#### Aim of the exercise
Check each line of the data below for the string "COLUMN", then report how many lines have it and nothing else.

[Saved data entries]

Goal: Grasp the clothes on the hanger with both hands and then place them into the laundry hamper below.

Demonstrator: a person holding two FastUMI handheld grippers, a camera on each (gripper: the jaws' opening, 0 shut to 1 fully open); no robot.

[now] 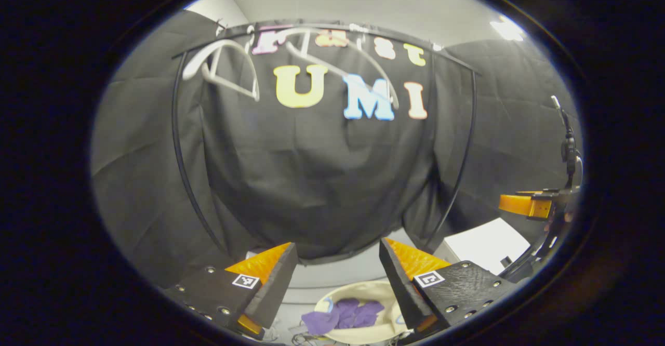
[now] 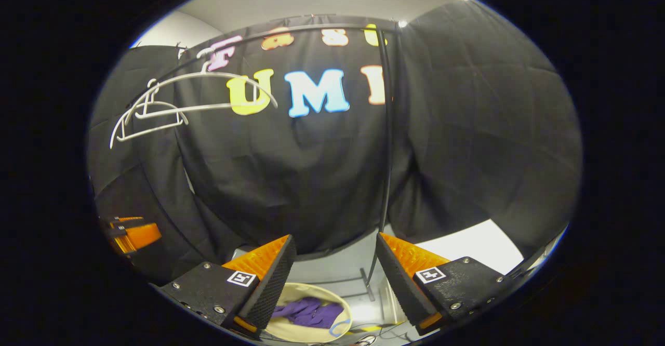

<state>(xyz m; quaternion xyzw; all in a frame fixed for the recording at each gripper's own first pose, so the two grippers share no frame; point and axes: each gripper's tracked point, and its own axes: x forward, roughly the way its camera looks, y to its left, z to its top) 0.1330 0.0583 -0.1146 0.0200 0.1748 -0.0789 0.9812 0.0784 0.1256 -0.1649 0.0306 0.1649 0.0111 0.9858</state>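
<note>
Nearest in the left gripper view, the left gripper (image 1: pixel 337 278) stands wide open with nothing between its fingers, and in the right gripper view the right gripper (image 2: pixel 335 276) is spread just as wide and equally empty. Below and just beyond both, the purple clothes (image 1: pixel 343 315) lie crumpled inside the cream laundry hamper (image 1: pixel 387 322) on the floor, seen again as a purple heap (image 2: pixel 309 312) in the hamper (image 2: pixel 291 330) from the right gripper view. Farther back, two bare white hangers (image 1: pixel 228 70) hang from the black rail (image 1: pixel 332 26) of the rack, in front of the black cloth wall (image 1: pixel 311 169)
</note>
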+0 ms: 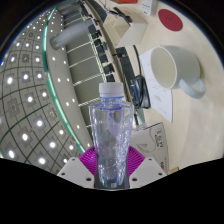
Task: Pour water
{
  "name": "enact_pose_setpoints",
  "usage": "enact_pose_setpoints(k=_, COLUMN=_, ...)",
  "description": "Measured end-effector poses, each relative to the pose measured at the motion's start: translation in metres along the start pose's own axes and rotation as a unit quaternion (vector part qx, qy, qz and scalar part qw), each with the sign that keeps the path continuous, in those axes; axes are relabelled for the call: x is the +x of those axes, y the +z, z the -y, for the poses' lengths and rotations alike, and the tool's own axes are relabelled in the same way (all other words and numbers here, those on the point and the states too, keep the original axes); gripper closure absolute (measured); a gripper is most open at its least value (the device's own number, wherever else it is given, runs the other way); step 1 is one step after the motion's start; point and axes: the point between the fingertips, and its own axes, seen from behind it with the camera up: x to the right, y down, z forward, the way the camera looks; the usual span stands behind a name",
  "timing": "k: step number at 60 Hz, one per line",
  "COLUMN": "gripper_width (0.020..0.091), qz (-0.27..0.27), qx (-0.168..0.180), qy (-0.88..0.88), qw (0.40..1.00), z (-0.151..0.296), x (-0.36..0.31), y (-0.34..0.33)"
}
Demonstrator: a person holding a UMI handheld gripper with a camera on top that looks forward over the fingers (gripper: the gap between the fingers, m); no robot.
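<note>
Holding the bottle [110,135] clenched between my tongs [111,165], I see its long axis upright; the white cup [165,68] lies ahead, slightly right.

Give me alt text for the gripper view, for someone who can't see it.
A clear plastic bottle with a white cap stands upright, clamped between the gripper's pink pads. Beyond it, on a pale table, a white mug lies seemingly on its side, its opening facing the camera.

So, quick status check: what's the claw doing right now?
Claw shut on water bottle, held upright, cap on. White mug beyond, lying tilted on table. Nothing between them.
</note>
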Motion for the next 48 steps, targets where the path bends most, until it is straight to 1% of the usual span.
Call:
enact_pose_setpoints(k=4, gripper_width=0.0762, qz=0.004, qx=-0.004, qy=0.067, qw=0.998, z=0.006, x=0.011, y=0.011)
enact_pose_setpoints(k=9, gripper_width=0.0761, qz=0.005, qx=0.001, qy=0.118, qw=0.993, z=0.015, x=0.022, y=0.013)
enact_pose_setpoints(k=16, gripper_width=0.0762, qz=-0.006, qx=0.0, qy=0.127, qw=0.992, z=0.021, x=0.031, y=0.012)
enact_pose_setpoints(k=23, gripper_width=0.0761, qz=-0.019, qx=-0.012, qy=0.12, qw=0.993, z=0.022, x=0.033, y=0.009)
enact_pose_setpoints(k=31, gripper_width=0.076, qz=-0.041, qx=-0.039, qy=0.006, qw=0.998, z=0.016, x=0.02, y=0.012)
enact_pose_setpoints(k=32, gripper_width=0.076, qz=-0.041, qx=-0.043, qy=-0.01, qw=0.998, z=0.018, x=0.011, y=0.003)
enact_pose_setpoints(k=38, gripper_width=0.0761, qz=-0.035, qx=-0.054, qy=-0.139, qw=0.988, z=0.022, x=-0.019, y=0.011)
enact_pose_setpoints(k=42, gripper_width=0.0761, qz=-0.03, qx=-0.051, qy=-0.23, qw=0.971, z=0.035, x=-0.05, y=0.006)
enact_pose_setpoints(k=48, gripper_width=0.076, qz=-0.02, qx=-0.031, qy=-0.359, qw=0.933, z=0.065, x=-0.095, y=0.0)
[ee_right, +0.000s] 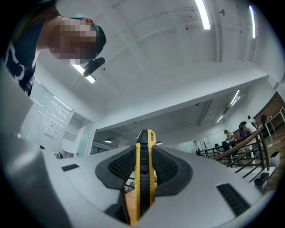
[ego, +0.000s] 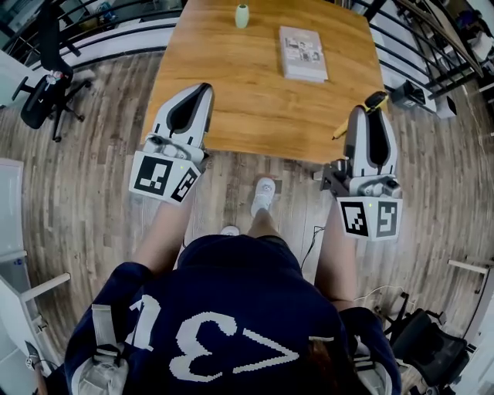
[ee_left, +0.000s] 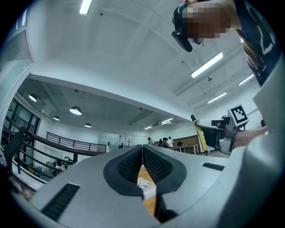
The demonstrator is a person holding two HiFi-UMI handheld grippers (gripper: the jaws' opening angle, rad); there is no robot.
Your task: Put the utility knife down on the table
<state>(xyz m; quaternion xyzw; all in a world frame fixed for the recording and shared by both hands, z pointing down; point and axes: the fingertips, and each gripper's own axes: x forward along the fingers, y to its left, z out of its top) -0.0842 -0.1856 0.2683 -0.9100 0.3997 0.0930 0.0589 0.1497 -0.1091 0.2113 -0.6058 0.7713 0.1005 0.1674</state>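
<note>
At the far left an office chair (ego: 42, 92) is standing on the plank floor (ego: 93, 216), well apart from the bench (ego: 255, 116). The left gripper (ego: 202, 89) is hovering over the bench's near left edge, pointing away from the person. In the left gripper view its dark ribbed pads (ee_left: 129, 164) are pressing together at their tips with nothing between them, and a strip of wood is showing through the gap lower down. Far back on the bench a small pale green container (ego: 242, 15) is standing upright. To its right a book (ego: 302, 52) is lying flat, well apart from both grippers. Below the bench edge, between the two arms, the person's shoe (ego: 263, 194) is resting on the floor. The right gripper (ego: 369, 108) is reaching over the bench's near right corner and clenching the utility knife (ee_right: 144, 178). In the right gripper view the yellow and black handle is running lengthwise between the pads, squeezed on both sides, its end sticking out past the jaw tips. In the head view the knife is slanting across that corner, one yellow end poking out at the gripper's left; whether it is touching the wood I cannot tell
</note>
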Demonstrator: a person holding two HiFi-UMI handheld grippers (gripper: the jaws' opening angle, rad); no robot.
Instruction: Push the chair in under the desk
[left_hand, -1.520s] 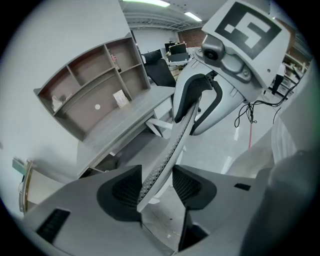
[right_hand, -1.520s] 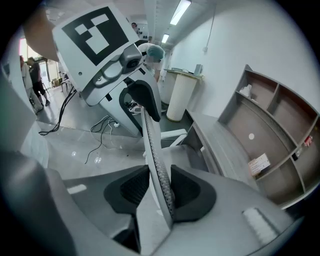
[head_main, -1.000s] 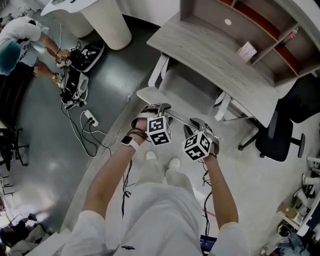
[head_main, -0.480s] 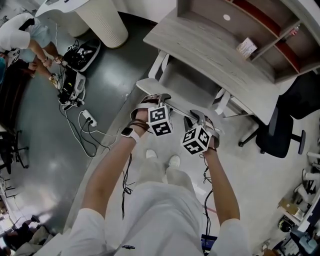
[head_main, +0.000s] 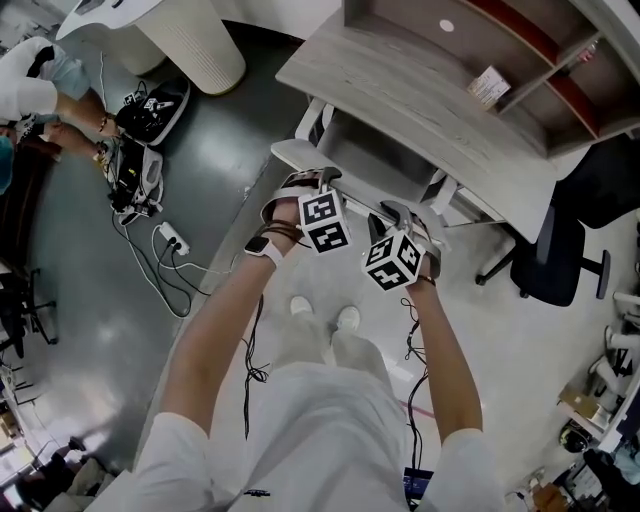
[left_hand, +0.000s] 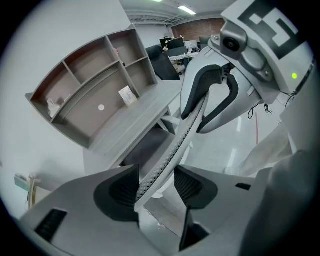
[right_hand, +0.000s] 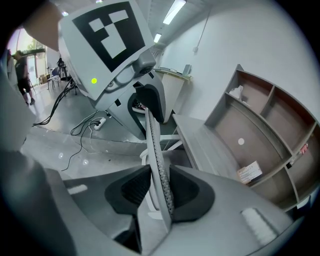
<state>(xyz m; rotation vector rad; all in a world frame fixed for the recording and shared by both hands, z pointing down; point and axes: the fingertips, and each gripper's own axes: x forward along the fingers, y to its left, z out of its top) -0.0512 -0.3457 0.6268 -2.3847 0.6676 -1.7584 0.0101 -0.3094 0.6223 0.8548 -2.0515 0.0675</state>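
Straddling the chair back (left_hand: 192, 125): left tool (left_hand: 155, 184), jaws just opening (pads loose), right tool (right_hand: 159, 192) clamped on it.

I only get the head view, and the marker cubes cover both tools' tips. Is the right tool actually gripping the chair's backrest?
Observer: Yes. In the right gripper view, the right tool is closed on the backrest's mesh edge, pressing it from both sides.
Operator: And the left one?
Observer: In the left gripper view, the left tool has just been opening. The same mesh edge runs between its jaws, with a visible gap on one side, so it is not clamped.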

#### Answer below
2